More design notes: docs/specs/.

Benchmark snapshot

Cold analyze() on real OSS repos (parser 0.3.0, incremental cache off). Wall-clock parse time; full metrics in bench/results/.

| Target | Tier | Files | Edges | Cycles | LOC | Parse | | --- | --- | ---: | ---: | ---: | ---: | ---: | | vercel-commerce | primary | 65 | 120 | 1 | 3,896 | 407 ms | | shadcn-taxonomy | medium | 127 | 247 | 0 | 7,730 | 350 ms | | create-t3-turbo | medium | 74 | 62 | 1 | 3,370 | 331 ms | | unkey | medium | 1,921 | 2,914 | 10 | 180,304 | 2.7 s | | react-email | medium | 1,089 | 1,785 | 7 | 200,826 | 1.6 s | | documenso | stress | 1,855 | 3,540 | 25 | 233,359 | 2.9 s | | dub | stress | 3,913 | 10,897 | 19 | 435,857 | 4.7 s | | cal-web | stress | 988 | 1,287 | 9 | 126,331 | 1.6 s | | cal.com | stretch | 4,999 | 9,157 | 24 | 546,207 | 7.1 s | | music.eduardlupu.com | stretch | 41 | 77 | 0 | 7,677 | 1.3 s |

cal-web analyzes only apps/web from the Cal.com monorepo (shared clone).
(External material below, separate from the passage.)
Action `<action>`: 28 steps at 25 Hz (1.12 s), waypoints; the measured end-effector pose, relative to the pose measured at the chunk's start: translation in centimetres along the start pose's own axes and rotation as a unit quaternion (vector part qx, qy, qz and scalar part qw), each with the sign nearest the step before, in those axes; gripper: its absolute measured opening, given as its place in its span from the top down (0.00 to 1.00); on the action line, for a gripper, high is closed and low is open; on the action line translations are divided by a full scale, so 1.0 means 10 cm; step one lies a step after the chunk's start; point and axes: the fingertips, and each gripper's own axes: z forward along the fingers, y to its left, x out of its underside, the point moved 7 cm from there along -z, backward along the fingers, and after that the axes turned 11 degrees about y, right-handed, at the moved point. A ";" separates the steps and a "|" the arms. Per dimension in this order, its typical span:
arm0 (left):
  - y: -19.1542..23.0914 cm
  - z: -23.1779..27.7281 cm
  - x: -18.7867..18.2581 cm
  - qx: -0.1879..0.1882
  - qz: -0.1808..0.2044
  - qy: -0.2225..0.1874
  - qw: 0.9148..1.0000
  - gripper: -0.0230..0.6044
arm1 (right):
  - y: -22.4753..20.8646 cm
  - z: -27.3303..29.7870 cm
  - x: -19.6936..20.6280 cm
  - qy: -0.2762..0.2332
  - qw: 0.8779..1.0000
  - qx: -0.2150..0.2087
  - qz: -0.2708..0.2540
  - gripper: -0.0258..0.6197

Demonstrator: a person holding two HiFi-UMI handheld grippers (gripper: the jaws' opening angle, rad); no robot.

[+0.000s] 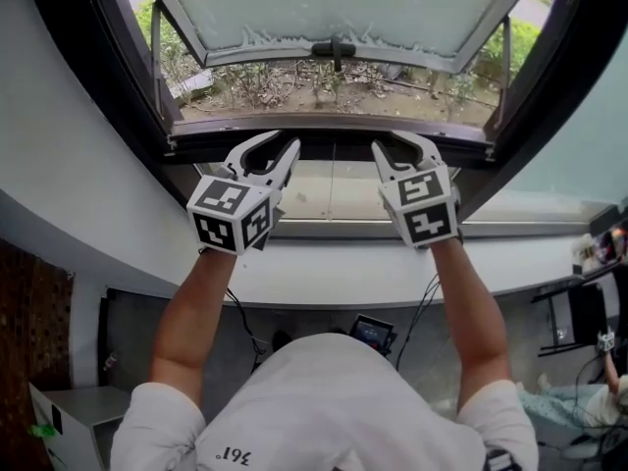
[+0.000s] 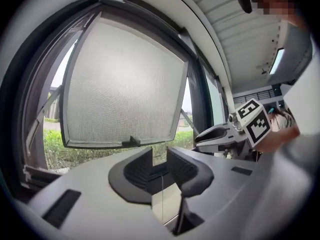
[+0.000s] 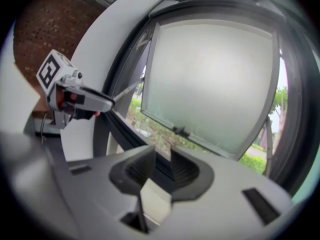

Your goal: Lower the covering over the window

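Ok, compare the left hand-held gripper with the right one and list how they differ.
The left hand-held gripper sits left of the window handle, the right hand-held gripper right of it. The left's marker cube is rolled, an edge facing the head camera; the right's shows a face more squarely. Both are white, jaws apart, tips at the dark rail.

Not much to be read here tbh. A small "361°" is printed on the white shirt [image 1: 324, 400] by the collar, seen upside down at the near edge of the head view. Black-and-white square code markers are carried on the left cube [image 1: 233, 214] and the right cube [image 1: 422, 204], but no letters or numbers can be made out on them.
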 end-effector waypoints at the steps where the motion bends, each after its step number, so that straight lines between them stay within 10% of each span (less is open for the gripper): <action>1: -0.01 -0.03 0.02 0.002 -0.010 -0.003 1.000 0.81 | 0.01 -0.03 0.01 -0.004 1.000 -0.005 0.011 0.80; 28: -1.03 -0.69 1.11 0.001 -0.142 0.026 0.990 0.92 | 0.55 -0.50 1.08 -0.008 0.987 -0.124 0.099 0.90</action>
Re-run with pnpm bench or smoke-test with pnpm bench:quick; see bench/README.md.

Contributing

See CONTRIBUTING.md for setup, changesets, and the release flow. Before a PR:

  1. pnpm typecheck, pnpm -r test, and pnpm lint should pass.
  2. Add or update tests next to the code you change.
  3. User-visible CLI changes need a changeset (pnpm changeset).

For larger ideas, open an issue first.